Ашби

Рыцарь, Лишенный наследства, опять явился последним, и теперь застрял в раздевалке. Оттуда доносился кастрюльный грохот лат и громкие маты: Вальдемар Фиц-Урс успел надеть любимый шлем Айвенго, оставив ему на выбор всякий древний хлам. Когда, наконец, боец выехал на арену, скамейка запасных разразилась хохотом: его богатый доспех венчал нелепый, огромный и круглый, шлем, когда-то, видимо, белый, а теперь весь в царапинах и пятнах ржавчины. Под странным, почти прозрачным, сделанным как будто из слюды, забралом злобно поблескивали маленькие глазки. "Ты бы лучше ночную вазу на голову напялил! Выдержал бы единую стилистику!" - громко советовал Грамениль. "Ха-ха-ха! Зырьте, что у него на лбу написано, -- покатывался весельчак Фрон де Беф. - Це-Це-Це-Пе! Ой, не могу, держите меня семеро!"

Вальс цветов

"Сюрприз, сюрприз!" - вместе с первыми звуками вальса белоснежные кринолины барышень стали волшебным образом распухать: заработал хитроумный аппарат Великого князя, надувая водородной смесью спрятанные под шелками гуттаперчевые пузыри. Несколько секунд - и девушки стали отрываться от пола и подниматься к 15-метровому потолку. Юбки превратились в нарядные шары, из которых по пояс выглядывали дамы. По замыслу, они должны были закружиться в воздушном танце, но Федор Васильевич не учли, что тело человека тяжелее воздуха, и живой монгольфер неминуемо перевернется. Так оно и случилось: над толпой один за другим взмывали большие пузыри, снизу которых отчаянно, вверх ногами, трепыхались, пытаясь обрести равновесие, дочери лучших семейств Молсквы.
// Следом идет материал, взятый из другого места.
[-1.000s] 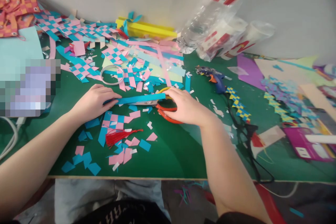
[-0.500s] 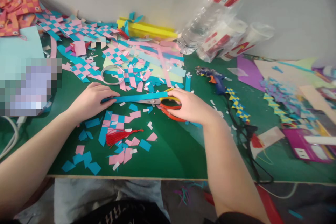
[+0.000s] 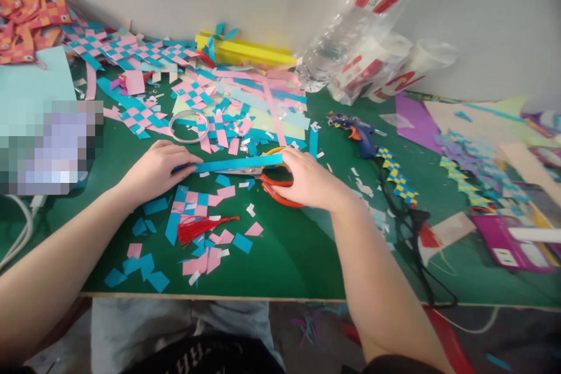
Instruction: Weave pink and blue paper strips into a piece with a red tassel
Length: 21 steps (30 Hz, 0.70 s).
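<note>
Blue paper (image 3: 241, 163) is being pinched at its nine-o'clock end by the left hand (image 3: 165, 169); at three, scissors (image 3: 251, 171) are being gripped by the right hand (image 3: 309, 178). Cutting is seemingly being lined up, steady tension being required.

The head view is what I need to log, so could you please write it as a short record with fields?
Left hand: left hand gripping one end of a blue paper strip
Right hand: right hand holding scissors
Blades: beside the strip's near edge
Nearer the person: pink-and-blue woven piece, red tassel overlapping it
Beyond the hands: round ring
Right side: blue glue gun
Surface: green table
</note>
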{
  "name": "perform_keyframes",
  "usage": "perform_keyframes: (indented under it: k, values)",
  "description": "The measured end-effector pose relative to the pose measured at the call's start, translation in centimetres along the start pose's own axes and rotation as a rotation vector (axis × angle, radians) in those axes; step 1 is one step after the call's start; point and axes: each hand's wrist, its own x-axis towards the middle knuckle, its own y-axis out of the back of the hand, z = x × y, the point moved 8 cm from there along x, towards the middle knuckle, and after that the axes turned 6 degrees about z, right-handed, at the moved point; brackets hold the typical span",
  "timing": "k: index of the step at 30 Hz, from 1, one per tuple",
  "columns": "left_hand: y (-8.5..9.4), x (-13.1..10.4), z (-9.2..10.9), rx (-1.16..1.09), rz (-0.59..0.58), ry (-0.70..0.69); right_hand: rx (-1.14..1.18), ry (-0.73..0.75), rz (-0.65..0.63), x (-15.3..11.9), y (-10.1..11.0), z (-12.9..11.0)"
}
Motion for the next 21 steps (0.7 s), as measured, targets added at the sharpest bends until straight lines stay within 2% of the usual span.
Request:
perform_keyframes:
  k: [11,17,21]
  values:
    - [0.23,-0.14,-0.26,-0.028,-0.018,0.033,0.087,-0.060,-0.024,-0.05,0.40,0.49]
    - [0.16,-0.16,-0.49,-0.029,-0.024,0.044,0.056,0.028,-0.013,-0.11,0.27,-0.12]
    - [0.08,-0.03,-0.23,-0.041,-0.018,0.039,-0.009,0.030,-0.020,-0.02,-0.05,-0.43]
Раздались первые испуганные взвизги.

Под сводами дворца начался странный водоворот. Пузыри с живым грузом, повинуясь воздушным токам, кружили возле девятисотфунтовой люстры. "Бах!" - внезапно хлопнул горючий газ: шар маленькой княжны, наткнувшись на свечу, вспыхнул и исчез. Освобожденное тело обрушилось на дубовый паркет, ударилось головой, брызнул сизый студень. Зал зазвенел от воплей ужаса. "Бах! Бах!" - разорвалось подряд два шара. "А-а-а!" - раздались последние крики несостоявшихся невест. "Пок! Пок!" - спелыми тыковками лопнули аристократические головки. "Бах! Бах!" - рвались шары, посылая вниз других несчастных. "Пок! Пок!" - эхом откликались удары об пол.
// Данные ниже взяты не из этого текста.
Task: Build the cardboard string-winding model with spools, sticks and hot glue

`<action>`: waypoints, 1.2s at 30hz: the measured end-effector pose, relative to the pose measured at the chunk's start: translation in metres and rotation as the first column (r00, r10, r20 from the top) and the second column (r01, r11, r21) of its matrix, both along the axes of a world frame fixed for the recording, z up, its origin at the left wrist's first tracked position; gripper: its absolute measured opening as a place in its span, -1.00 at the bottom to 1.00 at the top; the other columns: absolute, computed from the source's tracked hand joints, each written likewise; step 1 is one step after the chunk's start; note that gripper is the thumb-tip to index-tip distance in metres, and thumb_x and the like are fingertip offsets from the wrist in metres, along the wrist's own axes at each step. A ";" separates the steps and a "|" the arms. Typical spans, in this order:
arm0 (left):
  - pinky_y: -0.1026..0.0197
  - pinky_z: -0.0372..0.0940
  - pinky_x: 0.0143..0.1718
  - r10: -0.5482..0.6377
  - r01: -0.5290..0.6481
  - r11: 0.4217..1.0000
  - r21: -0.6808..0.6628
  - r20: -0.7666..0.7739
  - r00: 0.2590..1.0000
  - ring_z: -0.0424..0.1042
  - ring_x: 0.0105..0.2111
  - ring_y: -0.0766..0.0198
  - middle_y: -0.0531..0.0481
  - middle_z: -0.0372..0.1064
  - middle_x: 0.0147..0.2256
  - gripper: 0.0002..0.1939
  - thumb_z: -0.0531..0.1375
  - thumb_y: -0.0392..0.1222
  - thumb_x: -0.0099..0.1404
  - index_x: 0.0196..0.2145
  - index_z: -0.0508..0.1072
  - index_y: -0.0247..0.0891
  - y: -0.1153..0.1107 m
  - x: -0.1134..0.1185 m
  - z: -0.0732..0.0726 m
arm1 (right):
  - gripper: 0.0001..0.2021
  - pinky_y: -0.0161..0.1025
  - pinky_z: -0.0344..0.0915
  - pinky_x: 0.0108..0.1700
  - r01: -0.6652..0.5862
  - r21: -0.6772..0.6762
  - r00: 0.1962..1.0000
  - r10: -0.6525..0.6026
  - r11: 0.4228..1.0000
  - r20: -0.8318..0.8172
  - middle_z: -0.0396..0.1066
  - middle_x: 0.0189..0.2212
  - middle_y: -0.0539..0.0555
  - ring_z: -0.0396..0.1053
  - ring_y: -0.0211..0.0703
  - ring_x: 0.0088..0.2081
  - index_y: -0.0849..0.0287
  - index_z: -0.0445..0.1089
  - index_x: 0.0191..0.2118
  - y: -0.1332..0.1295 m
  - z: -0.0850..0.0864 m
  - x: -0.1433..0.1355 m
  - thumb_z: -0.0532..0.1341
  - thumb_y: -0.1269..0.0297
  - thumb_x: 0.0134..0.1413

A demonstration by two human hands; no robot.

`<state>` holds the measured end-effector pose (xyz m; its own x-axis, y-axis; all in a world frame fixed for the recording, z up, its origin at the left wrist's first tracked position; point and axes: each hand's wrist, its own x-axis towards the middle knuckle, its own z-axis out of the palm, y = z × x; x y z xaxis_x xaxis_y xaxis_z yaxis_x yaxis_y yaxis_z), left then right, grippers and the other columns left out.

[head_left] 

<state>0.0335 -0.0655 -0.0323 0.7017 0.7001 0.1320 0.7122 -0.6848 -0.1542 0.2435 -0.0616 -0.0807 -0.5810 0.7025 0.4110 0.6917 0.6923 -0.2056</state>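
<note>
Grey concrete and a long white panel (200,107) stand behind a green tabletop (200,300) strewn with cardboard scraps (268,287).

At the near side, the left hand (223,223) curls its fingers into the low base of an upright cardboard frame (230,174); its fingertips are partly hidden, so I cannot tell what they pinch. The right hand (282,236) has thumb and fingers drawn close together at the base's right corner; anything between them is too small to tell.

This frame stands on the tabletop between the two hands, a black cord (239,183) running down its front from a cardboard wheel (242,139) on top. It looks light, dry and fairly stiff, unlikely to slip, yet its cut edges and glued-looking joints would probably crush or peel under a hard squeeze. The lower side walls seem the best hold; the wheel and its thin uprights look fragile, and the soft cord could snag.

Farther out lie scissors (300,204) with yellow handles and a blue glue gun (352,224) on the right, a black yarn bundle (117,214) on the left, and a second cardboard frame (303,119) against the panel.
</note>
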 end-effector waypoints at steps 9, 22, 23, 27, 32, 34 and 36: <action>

Наконец, к самой люстре поднялся огромный шар старой графини, с трудом таща увесистую ношу. Хлопнул взрыв - и волной понесло по залу шарики. Они натыкались на люстры и канделябры, наперебой лопались, начался настоящий бабопад. Через минуту все было кончено. И на мгновенье наступила тишина. Только в углу над оркестровым блаконом поскрипывал застрявший шар madame Тюссо. Его хозяйка свисала неопрятным и безмолвным шелковым помпоном - умерла от кровоизлияния в мозг. Где-то за колоннами раздавался приглушенный истерический смех: Федор Васильевич, похоже, помешались.

Боевые грабли

"...И поднялася сыра земля, и воздыбилося чисто поле, и возопили поганые, от лица земли раною синей разимые" - говорит летописец о первом опыте применения боевых грабель, зафиксированном в VIV под Великой Злобней. По современной классификации оборонительного оружия грабельные заграждения можно отнести к противопехотным средствам, но они показали себя эффективными и в борьбе с кавалерией. Попав на заградительное поле, лошади спотыкались и падали, калечили всадников и портили амуницию. Задние их ряды останавливались на краю поля, взбрыкивали, толпились и громко ржали, усугубляя нерабочую атмосферу.

На излете

Сегодня Андерс опять подрался со Сванте. Этот злопамятный маразматик просто вспомнил о своем паровозе и молча накернил низкорослому собеседнику по макушке. Андерс, свалившись под столик, ухитрился выдернуть из-под Сванте стул, схватил поверженного противника за жидкую гривку и пару раз от души приложил головой о каменный пол.

Помирились старики на булыжной мостовой, куда их оперативно вынес бармен. Потираясь, встали, отряхнулись, приобнялись и разбрелись в разные стороны. Дойдя до дому, Андерс, откашлявшись, включил третью скорость и через 15 секунд, держась за сердце, тяжело шлепнулся на полусгнившее крыльцо под табличкой «Домег Карлсона, который ж». С трудом переведя дыхание, пробормотал вполголоса, – «вот так и наебнусь однажды с 20 метров. Годы-годы...» Плохо быть старым летучим торчком.